Unfortunately, too many raters could lead to ratings “averaging out.” That means two things:

  1. There might not be anything different between the third person’s rating and the seventh’s. They’ll probably be pretty similar.
  2. More raters bring the average scores to the middle. It’ll be hard to see areas where you exceed or don’t meet expectations.

It’s always good to request feedback, but you’ll miss important feedback or trends because of the averages. Instead, find the right number of raters so the feedback is there with the benefit of multiple perspectives.
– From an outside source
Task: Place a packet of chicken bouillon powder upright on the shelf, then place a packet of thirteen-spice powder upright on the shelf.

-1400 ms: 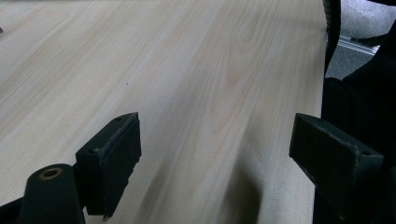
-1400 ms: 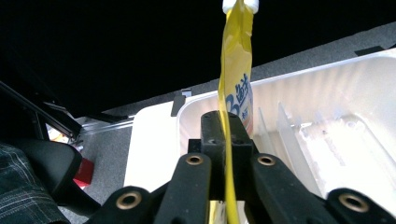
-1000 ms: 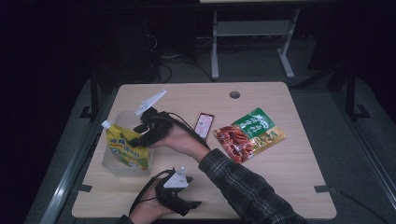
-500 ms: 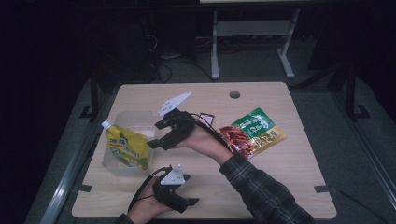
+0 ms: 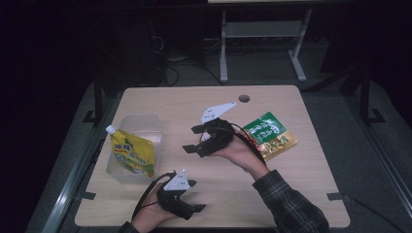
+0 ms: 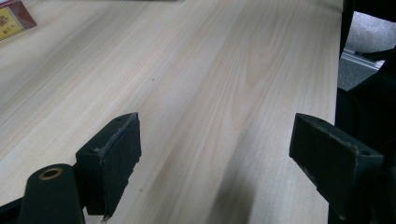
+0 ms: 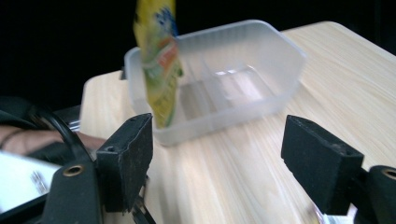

So what’s the right number?

  • 1-2: With such a low number of raters, the feedback is no longer anonymous. One skewed rating could also be an outlier, but without other raters, you wouldn’t know if that’s typical behavior or someone being severely subjective.
  • 3-4: Here’s a good sweet spot because if there is an extreme rater, the others provide the balance. The group doesn’t get too big though, so the feedback is going to better reflect performance.
  • 5+: Raters start to blur after five, and you start seeing the averaging effect. Plus, you might also burn out your raters if they’re already filling out a number of 360-degree reviews for other employees.

For each group of raters (peers, direct reports, etc.), aim to have three to four raters. You’ll get clear feedback, and raters will maintain anonymity. Then, putting together your development plan will be on target to reflect your strengths and needs based on the 360-degree review.